From the listing below, pull out the lines that hold "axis".
####################
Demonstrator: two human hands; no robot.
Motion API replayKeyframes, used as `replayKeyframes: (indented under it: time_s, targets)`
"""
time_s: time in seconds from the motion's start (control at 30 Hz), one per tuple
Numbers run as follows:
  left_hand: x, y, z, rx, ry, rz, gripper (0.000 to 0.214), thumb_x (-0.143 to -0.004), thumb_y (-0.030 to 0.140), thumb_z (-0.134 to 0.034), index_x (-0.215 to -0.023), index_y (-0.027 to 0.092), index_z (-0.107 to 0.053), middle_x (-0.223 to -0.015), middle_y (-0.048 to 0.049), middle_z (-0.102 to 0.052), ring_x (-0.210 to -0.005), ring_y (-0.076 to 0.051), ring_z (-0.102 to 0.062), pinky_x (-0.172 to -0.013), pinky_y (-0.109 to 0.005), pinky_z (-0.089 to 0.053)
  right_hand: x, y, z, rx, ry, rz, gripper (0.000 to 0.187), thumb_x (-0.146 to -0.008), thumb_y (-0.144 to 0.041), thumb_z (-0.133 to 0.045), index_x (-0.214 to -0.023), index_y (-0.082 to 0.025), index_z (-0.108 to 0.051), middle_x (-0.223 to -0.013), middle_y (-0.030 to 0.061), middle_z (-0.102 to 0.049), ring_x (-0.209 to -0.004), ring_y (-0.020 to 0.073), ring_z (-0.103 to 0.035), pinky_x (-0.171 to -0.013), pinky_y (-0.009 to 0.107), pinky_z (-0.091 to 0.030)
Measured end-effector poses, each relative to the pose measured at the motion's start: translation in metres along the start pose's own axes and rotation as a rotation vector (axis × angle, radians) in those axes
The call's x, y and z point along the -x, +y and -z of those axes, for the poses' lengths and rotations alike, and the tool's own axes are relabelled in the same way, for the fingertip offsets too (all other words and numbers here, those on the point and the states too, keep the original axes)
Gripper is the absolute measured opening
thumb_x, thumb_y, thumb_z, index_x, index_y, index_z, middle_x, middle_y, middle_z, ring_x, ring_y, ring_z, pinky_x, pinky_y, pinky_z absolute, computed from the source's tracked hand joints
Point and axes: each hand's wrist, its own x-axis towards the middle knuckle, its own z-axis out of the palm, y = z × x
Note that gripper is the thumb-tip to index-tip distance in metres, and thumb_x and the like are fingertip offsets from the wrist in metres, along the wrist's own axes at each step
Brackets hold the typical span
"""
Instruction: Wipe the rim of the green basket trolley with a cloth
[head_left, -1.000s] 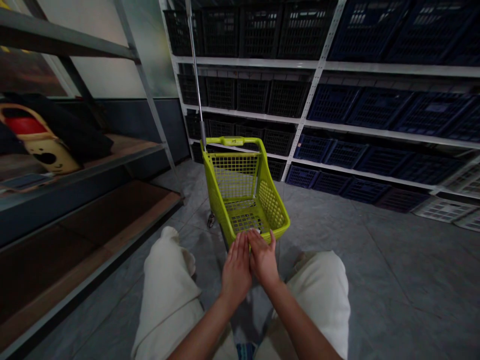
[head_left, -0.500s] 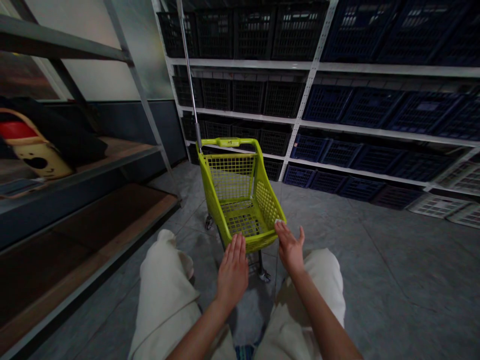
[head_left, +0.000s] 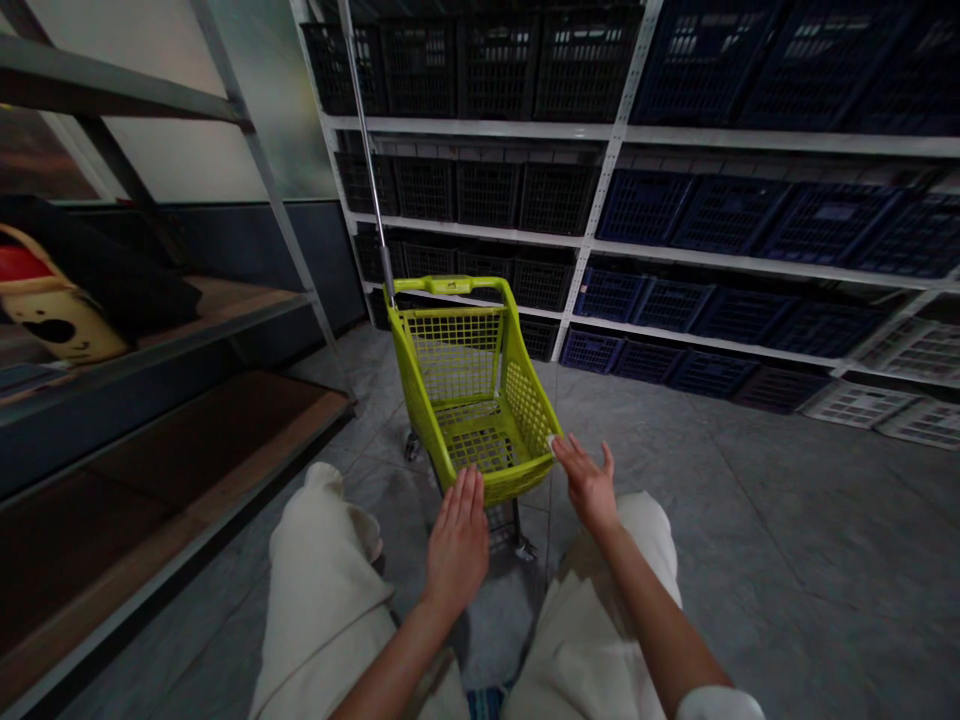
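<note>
A small lime-green plastic shopping cart (head_left: 420, 375) stands on the grey floor in front of my knees, its basket holding nothing. My left hand (head_left: 457, 540) hovers flat with fingers stretched out just before the cart's near rim. My right hand (head_left: 589, 482) is open too, fingers spread, its fingertips at the cart's near right corner, where a small pale bit shows that I cannot make out. My legs in cream trousers (head_left: 322, 590) frame both hands.
White shelving (head_left: 600, 215) with black and dark-blue crates fills the back wall. A metal pole (head_left: 365, 150) rises behind the cart. On the left, a grey rack (head_left: 187, 330) carries a tan and red object (head_left: 45, 305) and dark cloth. Pale crates (head_left: 892, 385) lie at right.
My hands were pressed together at the cart's near rim; they have parted, the right one moving out to the cart's right corner. The view has drifted slightly.
</note>
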Motion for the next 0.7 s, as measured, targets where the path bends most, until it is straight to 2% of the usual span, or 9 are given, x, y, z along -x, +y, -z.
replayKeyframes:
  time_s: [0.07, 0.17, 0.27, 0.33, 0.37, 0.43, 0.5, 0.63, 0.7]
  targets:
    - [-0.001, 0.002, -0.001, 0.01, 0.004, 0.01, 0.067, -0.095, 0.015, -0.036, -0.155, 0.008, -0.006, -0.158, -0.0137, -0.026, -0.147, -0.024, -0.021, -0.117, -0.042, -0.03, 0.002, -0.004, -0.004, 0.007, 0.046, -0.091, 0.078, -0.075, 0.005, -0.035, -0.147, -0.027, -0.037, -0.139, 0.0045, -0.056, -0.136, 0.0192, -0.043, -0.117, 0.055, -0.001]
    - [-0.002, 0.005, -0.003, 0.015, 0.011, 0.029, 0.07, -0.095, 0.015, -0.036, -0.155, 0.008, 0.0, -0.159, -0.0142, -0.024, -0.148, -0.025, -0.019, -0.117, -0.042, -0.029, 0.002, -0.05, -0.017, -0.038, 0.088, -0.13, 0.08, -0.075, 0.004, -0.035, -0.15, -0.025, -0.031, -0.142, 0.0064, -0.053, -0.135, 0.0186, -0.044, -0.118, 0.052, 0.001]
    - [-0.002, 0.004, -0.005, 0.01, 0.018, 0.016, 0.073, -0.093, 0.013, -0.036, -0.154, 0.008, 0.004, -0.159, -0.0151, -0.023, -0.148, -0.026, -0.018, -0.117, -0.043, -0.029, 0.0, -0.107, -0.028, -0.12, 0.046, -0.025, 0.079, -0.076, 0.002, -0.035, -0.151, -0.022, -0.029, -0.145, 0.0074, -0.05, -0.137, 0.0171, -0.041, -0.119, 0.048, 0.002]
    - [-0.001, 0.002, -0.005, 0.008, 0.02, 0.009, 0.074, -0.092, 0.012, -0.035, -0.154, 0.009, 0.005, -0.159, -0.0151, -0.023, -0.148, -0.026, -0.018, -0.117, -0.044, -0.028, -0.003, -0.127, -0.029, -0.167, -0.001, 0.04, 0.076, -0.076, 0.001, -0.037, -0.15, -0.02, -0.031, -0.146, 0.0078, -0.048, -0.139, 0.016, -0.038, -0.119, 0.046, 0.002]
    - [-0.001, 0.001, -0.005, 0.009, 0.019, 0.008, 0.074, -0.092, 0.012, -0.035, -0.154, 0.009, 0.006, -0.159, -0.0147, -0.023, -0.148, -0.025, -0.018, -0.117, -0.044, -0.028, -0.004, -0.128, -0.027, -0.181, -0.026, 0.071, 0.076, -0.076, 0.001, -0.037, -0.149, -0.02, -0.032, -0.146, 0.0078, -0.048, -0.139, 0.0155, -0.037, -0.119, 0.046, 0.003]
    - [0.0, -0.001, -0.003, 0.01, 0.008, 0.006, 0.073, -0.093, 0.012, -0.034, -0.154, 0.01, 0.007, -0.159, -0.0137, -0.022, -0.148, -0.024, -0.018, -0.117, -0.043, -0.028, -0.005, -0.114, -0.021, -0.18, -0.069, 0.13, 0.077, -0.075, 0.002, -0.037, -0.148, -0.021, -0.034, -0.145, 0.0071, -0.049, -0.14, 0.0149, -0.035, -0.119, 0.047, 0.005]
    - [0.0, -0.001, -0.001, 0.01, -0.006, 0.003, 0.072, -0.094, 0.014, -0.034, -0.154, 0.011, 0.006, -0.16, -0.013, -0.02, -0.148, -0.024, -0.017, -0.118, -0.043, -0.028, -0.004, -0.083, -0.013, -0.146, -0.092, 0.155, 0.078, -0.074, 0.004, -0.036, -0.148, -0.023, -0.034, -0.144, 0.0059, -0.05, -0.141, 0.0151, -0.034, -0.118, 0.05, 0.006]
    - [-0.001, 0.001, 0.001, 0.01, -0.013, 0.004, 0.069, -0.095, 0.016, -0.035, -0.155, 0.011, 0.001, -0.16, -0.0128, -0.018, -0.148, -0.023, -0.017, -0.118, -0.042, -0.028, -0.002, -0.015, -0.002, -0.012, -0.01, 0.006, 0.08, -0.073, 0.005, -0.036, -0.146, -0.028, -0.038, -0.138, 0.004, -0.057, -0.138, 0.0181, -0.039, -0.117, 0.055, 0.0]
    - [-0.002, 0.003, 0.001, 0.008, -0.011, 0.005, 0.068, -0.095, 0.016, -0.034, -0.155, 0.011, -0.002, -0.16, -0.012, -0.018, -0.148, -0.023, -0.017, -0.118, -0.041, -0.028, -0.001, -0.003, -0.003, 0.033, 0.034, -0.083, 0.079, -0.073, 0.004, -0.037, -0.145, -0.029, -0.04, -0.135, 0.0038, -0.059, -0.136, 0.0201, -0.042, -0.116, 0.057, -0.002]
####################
Solution for this exercise:
Measured end-effector poses, each relative to the pose measured at the motion's start: translation in metres along the start pose's own axes and rotation as a rotation vector (axis × angle, radians) in those axes
Point and axes: each hand's wrist, its own x-axis towards the middle knuckle, its own z-axis out of the palm, y = z × x

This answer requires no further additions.